Disclaimer: New to python
I am trying to print out a count of attributes from a list of objects, and when i try to run it, the count comes back as zero. The list of object prints fine, however trying to count the countries each student is from is proving difficult.
Below is the txt file i am reading from, the class i have set up and the code. Any help would be greatly appreciated. I have attached a screenshot of the output at the bottom.
(I have had to space of the data from the text file)
B123, Jones, Barry, 24, Wales
B134, Kerry, Jane, 21, Scotland
B456, Smith, Percy, 19, England
B788, Roberts, Mary, 20, England
B543, Brown, Sinead, 22, Scotland
B777, Wilson, Rachel, 24, Wales
B321, Taylor, Peter, 20, England
B448, Anderson, Jill, 18, England
B999, Moore, Misty, 20, Wales
B278, Jackson, Bob, 23, Scotland
class Student:
def __init__(self, student_id, surname, forename, age, country):
self.student_id = student_id
self.surname = surname
self.forename = forename
self.age = age
self.country = country
def printStudentDetails(self):
print("StudentID: ", self.student_id)
print("Surname: ", self.surname)
print("Forename: ", self.forename)
print("Age: ", self.age)
print("Country: ", self.country)
from Student import *
students_list = []
students_text = open("studentsText.txt", "r")
for line in students_text:
split_line = line.split(", ")
students = Student(*split_line)
students_list.append(students)
students_text.close()
def print_students1():
english_count = 0
scotland_count = 0
wales_count = 0
for studentObj in students_list:
studentObj.printStudentDetails()
if studentObj.country == "England":
english_count += 1
elif studentObj.country == "Scotland":
scotland_count += 1
elif studentObj.country == "Wales":
wales_count += 1
print("The amount of students is ", len(students_list))
print("English Students: ", english_count)
print("Scottish Students: ", scotland_count)

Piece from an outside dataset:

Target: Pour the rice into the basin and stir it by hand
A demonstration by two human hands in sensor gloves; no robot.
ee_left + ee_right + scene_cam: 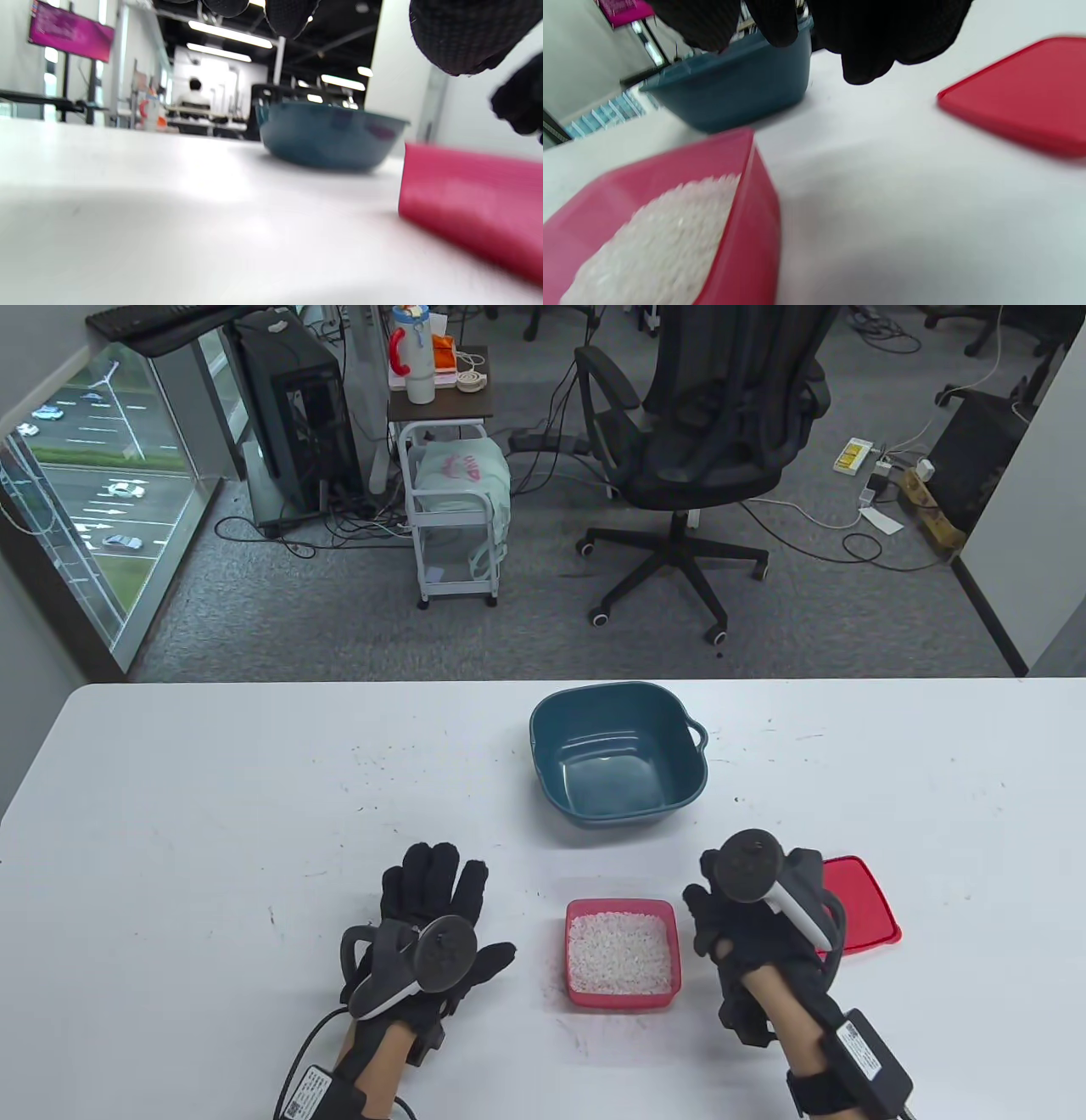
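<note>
On the white tabletop (212,780) a red container (622,997) of rice (618,954) sits between the two gloved hands, uncovered. Its red lid (861,912) lies flat to the right, partly under the right hand (747,916). The teal basin (617,752) stands farther back. The left hand (428,912) rests flat with fingers spread, its grip open; the right grip's fingers are loosely curled, holding nothing

Rice (618,954) in red box (579,991), teal basin (551,787) empty
</note>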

print("Welsh Students: ", wales_count)
Output for print(studentObj)
It looks like whitespace characters could be causing the if statements to always return false. Try using the .strip() function:
if studentObj.country.strip() == "England":
english_count += 1
elif studentObj.country.strip() == "Scotland":
scotland_count += 1
elif studentObj.country.strip() == "Wales":
wales_count += 1
The following could be helpful. "blankpaper.txt" is a file with the text you provided pasted in. The program uses a counts dictionary to store the number of observations by country. The program reads the file, line-by-line. For each line, the count for the corresponding country is incremented in counts.

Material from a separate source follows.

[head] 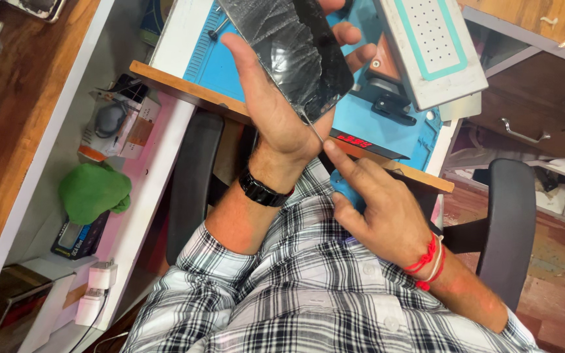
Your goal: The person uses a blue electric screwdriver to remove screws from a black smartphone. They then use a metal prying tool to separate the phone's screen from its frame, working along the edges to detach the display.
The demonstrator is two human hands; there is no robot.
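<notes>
Over blue mat (354, 121): left hand (276, 104) gripping cracked phone (295, 49).

Two hands show, the left hand (276, 98) at twelve o'clock and the right hand (377, 209) at four o'clock, with one cracked black phone (295, 46), one thin metal tool (312, 127) and one small blue pick (342, 186) among them. On the worktop (184, 33) lie one blue mat (230, 62) and one grey perforated plate (429, 46) at one o'clock. At nine o'clock sits one green cloth (93, 191), at seven o'clock two white chargers (96, 291), and at three o'clock two metal drawer handles (524, 134).
</notes>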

The code is designed so that if you need to make use of information in more than one column (presently we only need information from the last column) then it would be easy to modify. To illustrate this, snippet 2 illustrates how to also compute the min and max ages from the file (while also counting the number of observations by country).
I hope this helps. If there are any questions and/or if there is any way that you think I can help please let me know!

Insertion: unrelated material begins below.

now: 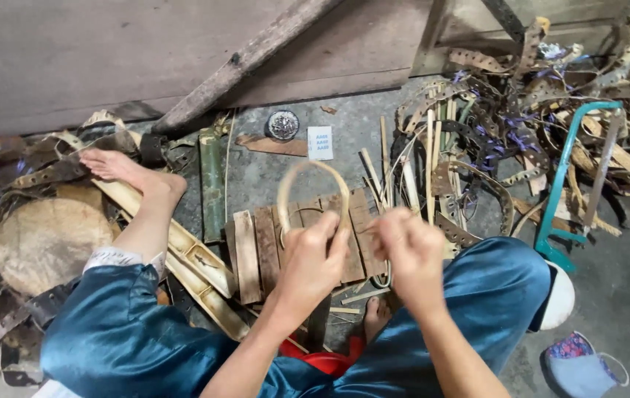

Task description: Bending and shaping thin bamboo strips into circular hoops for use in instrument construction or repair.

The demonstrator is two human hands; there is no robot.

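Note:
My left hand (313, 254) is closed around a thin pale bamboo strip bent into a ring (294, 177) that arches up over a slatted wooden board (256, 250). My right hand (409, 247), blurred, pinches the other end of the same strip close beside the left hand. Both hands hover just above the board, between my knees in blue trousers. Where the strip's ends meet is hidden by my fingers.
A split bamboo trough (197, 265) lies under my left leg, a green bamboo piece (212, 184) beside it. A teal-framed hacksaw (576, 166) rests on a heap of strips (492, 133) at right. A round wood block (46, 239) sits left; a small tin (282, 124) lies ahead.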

Snippet 1 (counts observations by country)
import csv
# dictionary to store number of observations by country
counts = {"Wales": 0, "England": 0, "Scotland": 0}
with open("blankpaper.txt", newline = '') as f:
# returns reader object used to iterate over lines of f
spamreader = csv.reader(f, delimiter = ',')
# each row read from file is returned as a list of strings
for index_a, row in enumerate(spamreader):
# reversed() returns reverse iterator (start from end of list of str)
for index_b, i in enumerate(reversed(row)):
# if last element of line (where countries are)
if index_b == 0:
for key in counts:
if key in i:
counts[key] += 1
break
break
print(f"Counts: {counts}")
Output
Counts: {'Wales': 3, 'England': 4, 'Scotland': 3}
Snippet 2 (counts observations by country and computes max and min ages)
import csv
# dictionary to store number of observations by country
counts = {"Wales": 0, "England": 0, "Scotland": 0}
with open("blankpaper.txt", newline = '') as f:
# returns reader object used to iterate over lines of f
spamreader = csv.reader(f, delimiter = ',')
# each row read from file is returned as a list of strings
for index_a, row in enumerate(spamreader):
# reversed() returns reverse iterator (start from end of list of str)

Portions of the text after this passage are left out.